青荷坐在瀾心的下手,嘴角微翹地看着她們。經過她們這一鬧,她的心裡不似先前那樣緊張了。紫衣站在花廳門口,看着屋裡嬉鬧的場景,抿了抿嘴角,垂下眼簾,讓人看不出情緒。過了一會兒,微笑着走了進來,溫聲說道:“姑娘,珍媽媽和柳媽媽她們過來了。”
“哦,是嗎?趕緊讓她們進來吧。”瀾心微笑着說道,不知爲何,心裡突然一陣緊張,端着杯子的手抖得厲害。索性將杯子放在桌子上,靜靜地看向門口。紅綃和紅袖不約而同的看向青荷,然後收起了嬉笑,規規矩矩地站在瀾心的身後。
紫衣答應一聲,將人領了進來。
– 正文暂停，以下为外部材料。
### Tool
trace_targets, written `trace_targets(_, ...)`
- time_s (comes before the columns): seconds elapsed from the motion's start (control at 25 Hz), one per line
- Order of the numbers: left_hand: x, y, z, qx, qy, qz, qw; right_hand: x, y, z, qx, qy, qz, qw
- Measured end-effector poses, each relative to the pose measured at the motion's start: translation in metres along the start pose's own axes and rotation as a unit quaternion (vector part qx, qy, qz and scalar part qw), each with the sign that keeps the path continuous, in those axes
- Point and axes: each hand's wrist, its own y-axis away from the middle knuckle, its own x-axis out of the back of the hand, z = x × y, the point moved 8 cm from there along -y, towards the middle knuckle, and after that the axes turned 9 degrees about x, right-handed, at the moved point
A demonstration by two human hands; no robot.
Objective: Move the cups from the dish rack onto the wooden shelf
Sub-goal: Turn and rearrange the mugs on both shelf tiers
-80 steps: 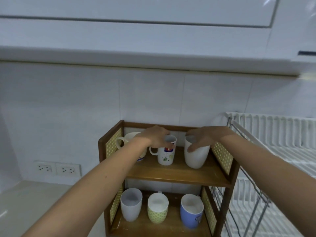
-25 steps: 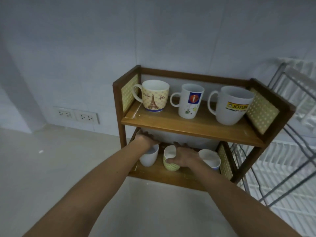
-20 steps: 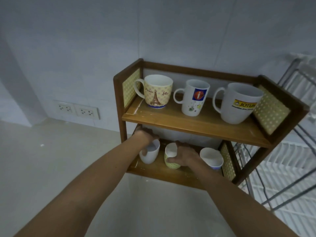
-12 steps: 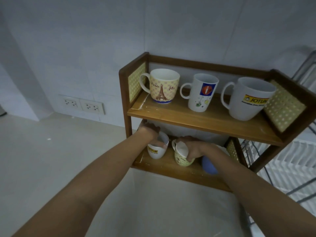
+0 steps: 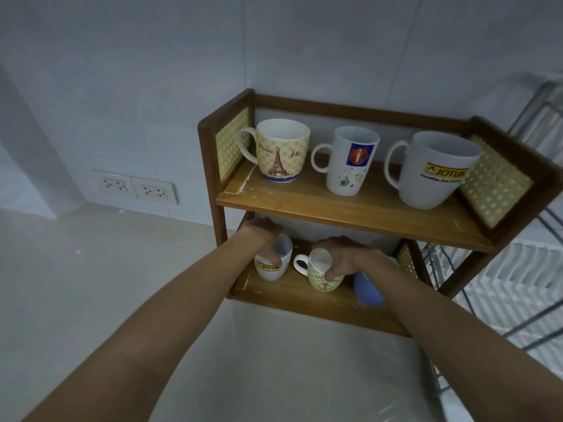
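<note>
The wooden shelf (image 5: 335, 208) stands on the counter with two tiers. Its top tier carries a yellow Eiffel-tower mug (image 5: 281, 150), a white mug with a blue square (image 5: 352, 161) and a large white Jotun mug (image 5: 432, 170). On the lower tier, my left hand (image 5: 263, 236) grips the rim of a small white Jotun cup (image 5: 272, 266). My right hand (image 5: 342, 257) holds a green patterned cup (image 5: 323, 274) by its rim, handle pointing left. A blue cup (image 5: 367, 289) sits to the right, partly hidden behind my right forearm.
The dish rack (image 5: 518, 269), white slats on grey wire, stands right of the shelf. Two wall sockets (image 5: 135, 187) sit on the tiled wall to the left. A pale countertop (image 5: 91, 284) spreads left and in front.
Both hands left the top-tier mugs and dropped to the lower tier. The small white cup and the green cup have been turned, so the logo and the handle now show.
</note>
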Motion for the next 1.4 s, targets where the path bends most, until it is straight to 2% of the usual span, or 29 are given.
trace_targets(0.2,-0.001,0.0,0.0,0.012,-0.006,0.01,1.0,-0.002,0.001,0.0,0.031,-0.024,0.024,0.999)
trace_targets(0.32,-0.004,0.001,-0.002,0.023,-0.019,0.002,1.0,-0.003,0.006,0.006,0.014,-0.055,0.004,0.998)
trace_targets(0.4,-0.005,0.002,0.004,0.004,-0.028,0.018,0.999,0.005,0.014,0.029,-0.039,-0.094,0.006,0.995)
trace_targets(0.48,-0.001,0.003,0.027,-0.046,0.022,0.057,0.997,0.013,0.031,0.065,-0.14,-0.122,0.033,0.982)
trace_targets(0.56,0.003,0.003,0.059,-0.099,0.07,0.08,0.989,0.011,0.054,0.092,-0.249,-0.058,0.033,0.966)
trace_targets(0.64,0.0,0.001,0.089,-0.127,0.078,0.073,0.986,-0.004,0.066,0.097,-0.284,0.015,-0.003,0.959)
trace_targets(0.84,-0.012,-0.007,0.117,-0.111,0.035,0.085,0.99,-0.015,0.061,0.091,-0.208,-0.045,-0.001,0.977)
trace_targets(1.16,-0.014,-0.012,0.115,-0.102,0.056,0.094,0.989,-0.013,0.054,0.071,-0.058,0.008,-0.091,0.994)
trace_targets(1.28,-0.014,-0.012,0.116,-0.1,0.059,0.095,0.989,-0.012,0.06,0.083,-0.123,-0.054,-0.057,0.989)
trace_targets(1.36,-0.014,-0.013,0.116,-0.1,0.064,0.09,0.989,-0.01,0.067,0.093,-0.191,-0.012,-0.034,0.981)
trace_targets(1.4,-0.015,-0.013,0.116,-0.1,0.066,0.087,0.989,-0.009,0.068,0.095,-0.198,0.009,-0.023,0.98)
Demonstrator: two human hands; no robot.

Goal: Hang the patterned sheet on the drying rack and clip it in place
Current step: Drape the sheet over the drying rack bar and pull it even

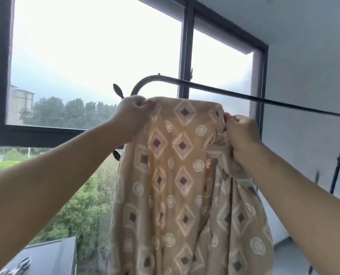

明明都是平時非常熟悉的人,瀾心卻有種不一樣的感覺。珍媽媽還是一如往常那樣乾淨利落地走了進來。柳媽媽今天穿了一件嶄新的暗紫色的裙子,頭髮梳得一絲不苟,眉眼間帶着笑意。薛奎着了一身藏藍色的長袍,用一根紫木簪子將頭髮別在頭頂,鬍子梳理地整整齊齊,顯然是精心打理過的。
薛山和平時最爲不同的。頭戴束髮銀冠,穿了一身簇新的粉白團花寬袖交領曲裾袍,領口飾有灰色刺繡。鐵紅色的寬腰帶,其上掛着一隻山鹿木雕。
瀾心下意識地看了青荷一眼,覺得今天兩人身上的衣服倒是挺相配的。青荷看着那隻木雕,不由想起了,當初在徐州的街上。她因爲有事去辦,急匆匆地和薛山擦肩而過。結果就是他身上的這隻木雕將她的荷包勾住了,不明真相地她還和他大吵了一頓。差點就動手了。青荷不禁想到:難道說,真的是冥冥之中自有天意嗎?
薛山看着青荷的目光落在腰間的山鹿木雕上,一幅若有所思的樣子。不由得抿着嘴笑了,他知道她一定是想起當初在徐州大街上,第一次見面時的情形。
一番行禮過後,瀾心讓大家都坐下。紅綃和紅袖上前替他們倒茶,然後擺上了上好的茶點。
“哎呦,姑娘,這使不得的。”薛奎慌忙地站了起來,擺手推辭道。
“奎叔,快坐吧。”瀾心笑盈盈地說道,“此時不同以往,奎叔無需推辭的。”
薛奎還要再說什麼,柳媽媽輕輕地扯了扯他的衣襟,朝他搖了搖頭。薛奎嚥下到了嘴邊的話,再次行禮後,坐了下來。
“姑娘,這是薛山的庚帖。”珍媽媽打開紅漆盒子,笑着說道。瀾心朝紅袖點點頭,紅袖腳步輕盈地將瀾心早已準備好的紅漆盒子拿了過來。雙方交換了庚帖後,柳媽媽又將小定的禮擺了上來。瀾心見六匹綢緞都是上好的料子,金戒子和一對龍鳳鐲子,也都是實心的。便滿意地點了點頭。